Akşam herkes dağıldıktan sonra bize bir tas pilavı çok gördünüz diye dır dır ederek eve dönen babası tarafından kırk dereceye dayanmış ateşle bulunan oğlum başına ateşten daha beterinin gelebileceğini bilebilir miydi. Şurup ve fitil ile azalan ancak düşmeyen ateş için ılık duş fikrini ortaya attık önce, duşu aldıracak kişi olarak seçilen kişi ise baba, çünkü oğluşum yıkanmaktan nefret eder , onu yıkayacak babayiğit adayı yoktur evde. Çocuk nasılsa halsiz çok çırpınıp kaçmaya çalışmaz diye onları banyoda başbaşa bırakmış evde gelen ganimetlere göz atıyordum bir bağırtı koştum banyoya. Sanki yıkanmayı sevmeyen çocuğa ateşlendi diye ılık su tutacak olan baba değil de hamamda çalışan tellak misali şampuanla resmen yıkamaya kalkan eşim kaçmaya çalışan çocuğun düşmesiyle daha da kızmış, yavrumu kıstırmış bağırta bağırta yıkıyor. Ay ne yapsam diye dönenirken bağırdım burak zaten ateşli çıkar artık dedim, baba farkında değil ama bir baktık çocuk düşünce gözüne gelmiş neredeyse çıkıyormuş, bir haftayı aşkındır çocuğun gözü mosmor .Karneye gelelim ,kızım sekizinci sınıftan sadece üç kişiye verilen başarı belgesini almaya hak kazandı, ben karnemi aldım diye eve fırlatıp, arkadaşlarıyla dolanmaya giden heyecansız evladın o gün bahçede kürsüye çağırılarak okulu derece ile bitirdiği için alkışlandığını , ilk üçe girdiği için başarı belgesi aldığını komşulardan duydum. Yahu biz ortaokuldayken karnede kırık olmadığı zaman bile davul zurna çalardık, şimdiki nesil ne vurdumduymaz.

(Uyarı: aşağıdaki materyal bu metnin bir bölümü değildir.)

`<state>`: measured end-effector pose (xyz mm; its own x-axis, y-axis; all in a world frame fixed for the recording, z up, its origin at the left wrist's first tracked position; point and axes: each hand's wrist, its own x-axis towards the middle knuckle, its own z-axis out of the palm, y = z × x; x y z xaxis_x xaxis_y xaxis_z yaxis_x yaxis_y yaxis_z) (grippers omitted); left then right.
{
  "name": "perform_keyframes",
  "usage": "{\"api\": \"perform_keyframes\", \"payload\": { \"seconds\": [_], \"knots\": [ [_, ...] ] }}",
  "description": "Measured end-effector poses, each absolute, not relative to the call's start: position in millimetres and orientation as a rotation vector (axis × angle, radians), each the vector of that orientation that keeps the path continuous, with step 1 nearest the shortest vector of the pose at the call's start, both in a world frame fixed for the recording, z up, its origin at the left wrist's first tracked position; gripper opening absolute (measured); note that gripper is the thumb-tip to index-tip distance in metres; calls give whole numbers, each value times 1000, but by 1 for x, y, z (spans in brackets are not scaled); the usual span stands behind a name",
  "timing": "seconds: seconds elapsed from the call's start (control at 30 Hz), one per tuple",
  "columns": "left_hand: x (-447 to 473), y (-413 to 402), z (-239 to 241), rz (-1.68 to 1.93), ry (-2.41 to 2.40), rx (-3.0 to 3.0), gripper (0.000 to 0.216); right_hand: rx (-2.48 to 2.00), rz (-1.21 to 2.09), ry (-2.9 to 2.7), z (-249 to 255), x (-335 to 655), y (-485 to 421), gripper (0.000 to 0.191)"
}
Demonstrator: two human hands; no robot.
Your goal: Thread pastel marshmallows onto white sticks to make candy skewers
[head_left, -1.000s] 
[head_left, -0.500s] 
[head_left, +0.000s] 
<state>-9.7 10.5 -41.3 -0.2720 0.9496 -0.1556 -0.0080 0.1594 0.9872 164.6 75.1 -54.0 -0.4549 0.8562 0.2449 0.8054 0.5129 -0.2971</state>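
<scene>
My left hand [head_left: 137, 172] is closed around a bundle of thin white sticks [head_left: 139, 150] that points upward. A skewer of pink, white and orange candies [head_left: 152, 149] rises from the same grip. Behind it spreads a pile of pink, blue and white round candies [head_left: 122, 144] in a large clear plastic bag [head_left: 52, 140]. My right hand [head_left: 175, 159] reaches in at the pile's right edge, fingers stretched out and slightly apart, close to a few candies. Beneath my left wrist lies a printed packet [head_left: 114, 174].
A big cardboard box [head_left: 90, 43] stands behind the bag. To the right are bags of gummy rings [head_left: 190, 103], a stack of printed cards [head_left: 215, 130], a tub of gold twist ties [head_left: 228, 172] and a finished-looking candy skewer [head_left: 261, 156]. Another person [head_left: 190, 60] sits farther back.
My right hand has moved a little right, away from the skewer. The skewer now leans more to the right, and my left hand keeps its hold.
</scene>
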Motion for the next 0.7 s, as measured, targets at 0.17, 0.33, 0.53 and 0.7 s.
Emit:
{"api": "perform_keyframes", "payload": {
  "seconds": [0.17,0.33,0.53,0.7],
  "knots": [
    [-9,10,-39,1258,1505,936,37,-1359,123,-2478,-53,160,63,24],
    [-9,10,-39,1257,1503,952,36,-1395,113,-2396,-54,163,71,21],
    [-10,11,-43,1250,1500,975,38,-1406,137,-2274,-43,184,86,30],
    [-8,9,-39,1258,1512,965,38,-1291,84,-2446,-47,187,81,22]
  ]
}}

Bu hafta diplomamızı alacağız ve oğluşum ana sınıfına kayıt olacak.Bu sabah haberlerde gördüğünüz Halkalı’daki bombalama olayından dolayı bizim buralar oldukça karışık, bahsedilen hastane bize çok yakın olduğu için heryerde bir kalabalık vardır diye siteden dışarı çıkamıyorum bari yazı yazayım dedim, yazayım da eleştirelecek hatalarım olsun, kavga çıksın, birbirimizi yiyelim, bu evde yaşanmışlık yazısını siyasete dönüştürelim, kalplerimizi kıralım, eleştiriyle andavallık yapmayı karıştıralım, yazalım güzelleşelim.Geçmiş Babalar Günü kutlu olsun.Herkese sınavlarda başarılar dilerim.Yaz tatiline çıkanlara hayırlı yolculuklar.True Blood dizisi 3. sezon başladı hayırlı olsun.Yemekteyiz, Evcilik Oyunu programları bitsin.Saçı çabuk uzatan tarifler bilen varsa kızım için bana mesaj atsın.Pkk kahrolsun gebersinEn derin hürmetlerimle efendim.